Стихотворение Дины
Дневник Бориса Поплавского
Интересно знать, что, собственно, она думает обо мне, зная, что достаточно было бы ей сойти на двадцать минут вниз, и я целый день радовался бы жизни: ел, мылся, работал, учился бы… Но теперь уже ничего не надо, ибо как не отомстить когда-нибудь за этот жест, когда она выхватила у меня из рук свое расписание уроков. По которому было бы ясно, что никаких лекций позже девяти часов у нее не может быть. Да еще в воскресенье. Она именно из таких, каких убивают топором, бритвой, стулом, – не знаю. Героиня с первой страницы Paris-Soir. Как все это грубо, тяжело, обидно. Хамская кровь, не уважающая человеческого достоинства. Унижающая с наслаждением. Со скукой. Ей скучно в пустоте ее. "Это мое обычное состояние"…
Какая все-таки страшная освобождающая сила заключается в молитве, я долго боялся ею пользоваться. Боже, освободи меня, который может работать, радоваться Тебе, жить вообще, который приспособлен к Твоей жизни, от этого страшного прорыва в кровяной системе. Печка слабо шумит. Чувство дикой свободы и страха перед Богом, не перед нею, а перед Богом.

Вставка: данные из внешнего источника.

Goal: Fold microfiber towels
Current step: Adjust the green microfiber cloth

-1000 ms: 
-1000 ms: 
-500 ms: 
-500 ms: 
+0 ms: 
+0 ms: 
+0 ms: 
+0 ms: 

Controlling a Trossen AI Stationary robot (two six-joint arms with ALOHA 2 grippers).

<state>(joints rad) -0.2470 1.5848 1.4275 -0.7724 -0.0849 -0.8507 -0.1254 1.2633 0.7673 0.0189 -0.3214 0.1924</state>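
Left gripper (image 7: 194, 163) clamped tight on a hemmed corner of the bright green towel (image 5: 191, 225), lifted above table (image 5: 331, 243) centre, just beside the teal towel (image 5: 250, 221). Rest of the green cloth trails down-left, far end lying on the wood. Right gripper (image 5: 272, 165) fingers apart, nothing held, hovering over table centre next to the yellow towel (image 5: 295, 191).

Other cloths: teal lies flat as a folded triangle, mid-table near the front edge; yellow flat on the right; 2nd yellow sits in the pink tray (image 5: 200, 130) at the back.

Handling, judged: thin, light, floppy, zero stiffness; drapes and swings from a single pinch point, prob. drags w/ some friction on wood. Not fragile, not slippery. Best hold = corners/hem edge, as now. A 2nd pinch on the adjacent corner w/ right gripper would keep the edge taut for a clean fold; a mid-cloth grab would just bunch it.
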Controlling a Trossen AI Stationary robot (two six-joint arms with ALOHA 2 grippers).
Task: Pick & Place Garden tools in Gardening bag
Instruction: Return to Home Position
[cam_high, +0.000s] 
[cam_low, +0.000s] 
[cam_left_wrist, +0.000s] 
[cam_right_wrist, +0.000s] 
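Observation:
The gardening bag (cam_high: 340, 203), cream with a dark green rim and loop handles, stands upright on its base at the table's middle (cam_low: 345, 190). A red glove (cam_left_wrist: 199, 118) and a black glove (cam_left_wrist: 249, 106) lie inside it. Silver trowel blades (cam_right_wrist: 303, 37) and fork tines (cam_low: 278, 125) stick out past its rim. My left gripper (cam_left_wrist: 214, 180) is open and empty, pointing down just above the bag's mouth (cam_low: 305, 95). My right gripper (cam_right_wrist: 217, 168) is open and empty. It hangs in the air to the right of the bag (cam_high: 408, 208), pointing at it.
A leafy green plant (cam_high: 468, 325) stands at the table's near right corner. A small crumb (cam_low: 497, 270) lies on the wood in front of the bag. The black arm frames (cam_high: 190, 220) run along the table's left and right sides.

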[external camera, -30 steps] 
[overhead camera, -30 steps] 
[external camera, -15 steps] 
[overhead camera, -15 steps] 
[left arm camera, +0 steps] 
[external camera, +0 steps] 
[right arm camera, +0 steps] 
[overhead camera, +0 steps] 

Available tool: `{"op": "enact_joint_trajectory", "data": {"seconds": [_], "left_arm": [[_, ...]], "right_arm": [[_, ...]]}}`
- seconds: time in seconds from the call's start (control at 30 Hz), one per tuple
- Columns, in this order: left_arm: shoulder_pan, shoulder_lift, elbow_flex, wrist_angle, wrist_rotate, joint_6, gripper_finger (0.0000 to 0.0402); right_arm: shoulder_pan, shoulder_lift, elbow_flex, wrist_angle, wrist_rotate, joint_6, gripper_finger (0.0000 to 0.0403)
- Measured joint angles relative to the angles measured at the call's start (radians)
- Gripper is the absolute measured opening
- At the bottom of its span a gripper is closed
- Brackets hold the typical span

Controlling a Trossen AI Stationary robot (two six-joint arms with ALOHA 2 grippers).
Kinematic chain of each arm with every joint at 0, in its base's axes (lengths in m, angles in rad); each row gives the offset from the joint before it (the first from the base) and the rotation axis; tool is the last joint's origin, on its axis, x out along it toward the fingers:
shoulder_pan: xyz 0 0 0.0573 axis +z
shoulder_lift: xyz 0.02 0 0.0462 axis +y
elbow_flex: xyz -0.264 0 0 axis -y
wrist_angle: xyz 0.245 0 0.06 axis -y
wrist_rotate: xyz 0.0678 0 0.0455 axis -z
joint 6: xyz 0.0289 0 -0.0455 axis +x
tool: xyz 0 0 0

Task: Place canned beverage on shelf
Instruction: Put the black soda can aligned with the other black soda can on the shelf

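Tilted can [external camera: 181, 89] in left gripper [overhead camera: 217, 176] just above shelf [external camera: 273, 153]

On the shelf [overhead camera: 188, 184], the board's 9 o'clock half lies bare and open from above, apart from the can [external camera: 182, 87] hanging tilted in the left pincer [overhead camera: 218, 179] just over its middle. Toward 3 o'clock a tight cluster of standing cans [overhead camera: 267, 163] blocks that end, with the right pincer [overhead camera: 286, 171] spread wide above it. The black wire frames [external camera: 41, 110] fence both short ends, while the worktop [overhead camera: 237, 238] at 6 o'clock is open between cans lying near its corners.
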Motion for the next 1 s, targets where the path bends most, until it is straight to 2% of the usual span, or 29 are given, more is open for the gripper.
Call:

Никогда я так не освобождался от тебя, и никогда я так, со стороны, свободно, не мог отнестись ко всему нашему. И никогда также с такой яркостью и дикой силой не снилась мне другая жизнь, чистая, как стекло, яркая, как лед на солнце, который, не тая, сияет. Умыться на холоде от грязи литературы, вступить всеми четырьмя ногами в нищету и в науку. Ведь мне очень страшно вмешиваться в жизнь, работать, иметь семью. Все это страшно, а самое страшное – телесная жизнь с тобой, которую до боли невозможно себе и представить, Голубь.
Много ли нам нужно будет денег, чтобы быть счастливыми? Только вот дети. Но если ты меня полюбишь, то, значит, и поймешь страх мой перед всем этим, согласишься подождать, дождаться лучших дней, ибо какая мука, какой позор – несчастные дети.
Теперь, когда ты уверена, что я тебя ненавижу, мне так легко, так тепло и так невольно любится. Как хочется без объяснений, без самолюбия прижаться к твоей теплоте и мурлыкать, бормотать что-то смешное, детское. Мама, мамочка, зачем ты так мучаешь меня своим отсутствием, доводишь им до таких слез, до такого озлобления? И понятно, что если это есть "веселая жизнь", никогда не поверит сердце, что Бог всего этого не проклял, что это все не грех.
Печка шумит. А что, если ты не захочешь помириться? Тогда к черту все, ибо тогда, значит, ей не стыдно делать больно.
Пуся ушел, обидевшись. Но что бы было, если бы я еще пошел играть. Жестокая тварь. Как она меня истребляет.
Целое утро, как и вчера, я готовился ей позвонить, и какое-то дикое, грубое оживление было и в ее голосе. И снова день вычеркнут из жизни. От обиды и волнения не мог уже ничего делать, ретушировал немного, думая до боли в сердце, что скажу на суде, если убью эту гниду Гашкеля, и какое это будет освобождение – тюрьма, цепи, океан, Гвиана, Бразилия… Потом устал от этого до тошноты и заснул днем от четырех до восьми; сейчас с тяжелой головой и с ненавистью в сердце сел писать. Удивительно все-таки, как я могу заниматься – только когда ее ненавижу. Утром светлая Дина. Аполлинер. Холод солнца.
Вчера милый Татищев в кафе, где я понял, что все четверо связаны накрепко. После разговора страшный мистический подъем, и десять раз молитва на коленях посреди rue Глясьер. "L'homme que j'ai tué"[132]
, и все время сзади шаги. Не оборачиваюсь, это – дьявол.